А потом подхватил Узелка под мышки, легкого, как перышко, одним рывком оторвал его от земли, и поставил ногами на скамейку. Опомнившись, дед натянул на голову зажатую в кулаке кепчонку, одернул пиджачок, едва слышно звякнув наградами, и вскинул правую руку к виску, блаженно и все еще недоверчиво улыбаясь. Проходивший мимо него Керц четко отдал честь, едва заметно улыбнувшись краешком рта, и громко скомандовал:
— Р-р-равнение на... право!!!
И весь строй, как один, четко повернул головы в сторону Узелка, маленького, круглого, как колобок, старательно тянущегося по стойке смирно на скамейке.
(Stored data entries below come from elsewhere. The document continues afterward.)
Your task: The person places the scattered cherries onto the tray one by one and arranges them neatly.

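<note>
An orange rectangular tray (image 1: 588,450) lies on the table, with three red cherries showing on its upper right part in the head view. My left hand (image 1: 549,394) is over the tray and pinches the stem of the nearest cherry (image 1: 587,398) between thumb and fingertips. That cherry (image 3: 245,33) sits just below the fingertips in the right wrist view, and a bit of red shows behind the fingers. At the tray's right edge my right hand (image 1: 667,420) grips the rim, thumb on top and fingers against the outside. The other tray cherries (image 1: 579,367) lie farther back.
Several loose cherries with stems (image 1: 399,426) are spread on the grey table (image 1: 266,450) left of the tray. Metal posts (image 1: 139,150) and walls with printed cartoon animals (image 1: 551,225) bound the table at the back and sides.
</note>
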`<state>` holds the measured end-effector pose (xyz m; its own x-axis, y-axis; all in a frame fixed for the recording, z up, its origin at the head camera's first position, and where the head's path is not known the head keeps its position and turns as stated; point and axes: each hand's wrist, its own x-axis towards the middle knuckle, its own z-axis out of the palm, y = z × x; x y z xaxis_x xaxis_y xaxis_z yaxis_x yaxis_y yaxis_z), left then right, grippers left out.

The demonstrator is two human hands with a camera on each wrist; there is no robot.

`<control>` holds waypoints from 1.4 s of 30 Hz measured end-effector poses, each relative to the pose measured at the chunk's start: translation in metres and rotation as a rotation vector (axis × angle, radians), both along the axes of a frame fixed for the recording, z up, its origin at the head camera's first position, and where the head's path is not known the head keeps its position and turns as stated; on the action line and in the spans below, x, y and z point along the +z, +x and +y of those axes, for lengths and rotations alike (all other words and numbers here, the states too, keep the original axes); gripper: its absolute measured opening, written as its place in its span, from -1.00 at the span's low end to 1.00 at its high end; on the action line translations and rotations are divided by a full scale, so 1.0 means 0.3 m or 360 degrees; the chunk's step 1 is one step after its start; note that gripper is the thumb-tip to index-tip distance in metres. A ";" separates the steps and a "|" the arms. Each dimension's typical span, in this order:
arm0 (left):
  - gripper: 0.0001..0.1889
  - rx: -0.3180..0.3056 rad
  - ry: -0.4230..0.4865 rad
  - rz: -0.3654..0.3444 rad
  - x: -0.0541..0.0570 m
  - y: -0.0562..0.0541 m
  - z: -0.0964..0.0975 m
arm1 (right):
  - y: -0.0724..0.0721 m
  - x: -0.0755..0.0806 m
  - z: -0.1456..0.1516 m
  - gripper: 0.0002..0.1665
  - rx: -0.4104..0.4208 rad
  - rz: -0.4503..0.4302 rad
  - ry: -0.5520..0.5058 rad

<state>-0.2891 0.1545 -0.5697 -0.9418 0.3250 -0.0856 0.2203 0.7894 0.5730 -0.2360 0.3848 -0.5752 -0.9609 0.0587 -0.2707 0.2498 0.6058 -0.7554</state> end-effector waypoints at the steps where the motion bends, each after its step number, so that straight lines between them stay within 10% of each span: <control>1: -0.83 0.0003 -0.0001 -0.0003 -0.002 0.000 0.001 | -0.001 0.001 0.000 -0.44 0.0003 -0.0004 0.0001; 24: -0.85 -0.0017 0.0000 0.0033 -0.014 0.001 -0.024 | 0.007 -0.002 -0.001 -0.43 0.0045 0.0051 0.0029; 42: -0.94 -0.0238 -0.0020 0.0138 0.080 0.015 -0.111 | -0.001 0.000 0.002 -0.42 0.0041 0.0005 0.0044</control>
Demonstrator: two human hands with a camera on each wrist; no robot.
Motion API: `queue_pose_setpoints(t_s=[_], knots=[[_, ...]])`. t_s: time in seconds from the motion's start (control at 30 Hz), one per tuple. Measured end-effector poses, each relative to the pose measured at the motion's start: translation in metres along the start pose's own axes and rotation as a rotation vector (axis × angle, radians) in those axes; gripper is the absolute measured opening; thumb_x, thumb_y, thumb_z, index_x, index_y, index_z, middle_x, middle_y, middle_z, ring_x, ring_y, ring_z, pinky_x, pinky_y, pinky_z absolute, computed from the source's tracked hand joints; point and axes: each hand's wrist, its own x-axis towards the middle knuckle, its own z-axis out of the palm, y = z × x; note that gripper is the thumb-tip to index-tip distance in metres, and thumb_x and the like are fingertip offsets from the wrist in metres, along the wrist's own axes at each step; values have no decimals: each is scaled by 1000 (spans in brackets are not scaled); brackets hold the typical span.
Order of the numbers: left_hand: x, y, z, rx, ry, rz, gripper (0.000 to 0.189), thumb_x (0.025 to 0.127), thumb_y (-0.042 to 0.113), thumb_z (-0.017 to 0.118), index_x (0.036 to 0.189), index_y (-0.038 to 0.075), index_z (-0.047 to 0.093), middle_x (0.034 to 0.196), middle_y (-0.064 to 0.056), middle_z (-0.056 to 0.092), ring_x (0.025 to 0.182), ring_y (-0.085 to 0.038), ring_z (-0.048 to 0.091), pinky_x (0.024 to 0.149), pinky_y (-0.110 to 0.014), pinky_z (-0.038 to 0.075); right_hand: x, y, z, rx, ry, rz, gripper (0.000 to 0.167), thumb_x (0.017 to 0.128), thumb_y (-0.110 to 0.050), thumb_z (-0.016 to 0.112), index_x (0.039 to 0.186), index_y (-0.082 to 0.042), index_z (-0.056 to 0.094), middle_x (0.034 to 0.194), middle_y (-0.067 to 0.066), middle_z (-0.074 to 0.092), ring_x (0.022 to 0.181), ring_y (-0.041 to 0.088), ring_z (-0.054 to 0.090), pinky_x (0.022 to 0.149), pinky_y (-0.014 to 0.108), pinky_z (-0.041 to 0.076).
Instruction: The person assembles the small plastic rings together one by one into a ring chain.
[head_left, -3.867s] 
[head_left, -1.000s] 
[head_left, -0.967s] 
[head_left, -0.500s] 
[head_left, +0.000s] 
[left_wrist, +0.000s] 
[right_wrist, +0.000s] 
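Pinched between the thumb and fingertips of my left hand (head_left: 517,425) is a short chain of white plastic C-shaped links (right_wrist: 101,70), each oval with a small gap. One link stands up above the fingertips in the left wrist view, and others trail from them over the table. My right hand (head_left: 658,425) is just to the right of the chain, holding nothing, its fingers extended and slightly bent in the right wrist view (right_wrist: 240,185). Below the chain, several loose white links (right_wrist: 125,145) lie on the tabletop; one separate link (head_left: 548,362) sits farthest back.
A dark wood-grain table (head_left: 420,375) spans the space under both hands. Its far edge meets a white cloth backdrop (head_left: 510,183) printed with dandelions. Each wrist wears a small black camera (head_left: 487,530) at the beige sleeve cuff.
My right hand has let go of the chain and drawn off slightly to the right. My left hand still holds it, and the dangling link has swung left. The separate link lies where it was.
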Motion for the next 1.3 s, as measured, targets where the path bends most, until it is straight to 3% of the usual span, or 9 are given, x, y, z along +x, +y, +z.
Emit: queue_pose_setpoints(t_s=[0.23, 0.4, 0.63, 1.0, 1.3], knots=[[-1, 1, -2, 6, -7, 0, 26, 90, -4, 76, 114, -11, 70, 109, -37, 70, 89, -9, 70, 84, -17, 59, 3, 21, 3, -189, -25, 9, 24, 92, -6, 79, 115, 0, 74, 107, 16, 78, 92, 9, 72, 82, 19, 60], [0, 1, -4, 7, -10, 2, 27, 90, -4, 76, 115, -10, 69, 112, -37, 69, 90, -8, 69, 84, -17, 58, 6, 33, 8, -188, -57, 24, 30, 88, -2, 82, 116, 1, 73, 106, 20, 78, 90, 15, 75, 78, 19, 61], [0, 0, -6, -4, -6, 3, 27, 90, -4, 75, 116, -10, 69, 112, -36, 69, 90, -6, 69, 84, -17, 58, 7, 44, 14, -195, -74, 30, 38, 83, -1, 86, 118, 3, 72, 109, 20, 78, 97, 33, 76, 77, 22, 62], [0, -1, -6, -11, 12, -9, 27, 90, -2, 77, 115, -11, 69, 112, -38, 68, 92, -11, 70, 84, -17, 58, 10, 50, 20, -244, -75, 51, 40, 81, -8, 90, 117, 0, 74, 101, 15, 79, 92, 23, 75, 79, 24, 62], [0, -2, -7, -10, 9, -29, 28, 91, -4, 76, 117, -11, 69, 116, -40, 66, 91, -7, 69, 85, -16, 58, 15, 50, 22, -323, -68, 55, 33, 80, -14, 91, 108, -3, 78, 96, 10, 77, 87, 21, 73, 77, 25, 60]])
Он что-то говорил, неслышное за грохотом оркестра, но это уже не имело значения...
Когда строй прошел, когда замерли вдалеке звуки оркестра, и попрятались в окнах удивленные повторением парада жильцы ближайших домов, Узелок все еще стоял по стойке смирно на скамейке, не опуская руку и беззвучно шевеля губами, и глаза у него подозрительно блестели. Антон какое-то время не решался окликнуть его, чтобы не спугнуть торжественности момента, но потом все же легонько дернул старика за рукав, и мягко окликнул:
— Дед... А дед... Пойдем, Спиридон Ксенофонтович. Ушли они.
— Ага. Пойдем...
Спрыгнув со скамейки, старик мимолетно протер рукавом глаза.
— Вот, зараза, соринка в глаз попала... А ты это... Спасибо тебе, Антон.
Амосов попытался изобразить удивление на лице, но получилось неважно:
— За что это?
— Да ладно тебе... Я ведь понял, куда ты ездил. Спасибо, уважил старика. Теперь еще годок пожить можно... Вот. Ну, пойдем, что ли? Теперь и Николая в больнице навестить пора.
— Пойдем. Теперь можно... Эй, дед, ты что? Да ты что, дедуля?! Плохо тебе? А? Дед, ты это брось!.. Ты кончай халтурить, солдат! Что? Сердце? Эй, кто-нибудь, врача! Да что же вы как повымерли все! Кто-нибудь!!! Дедуль, ты не вздумай, слышишь? Не смей умирать, дед! Де-е-е-е-ду-у-ушка-а-а-а!!!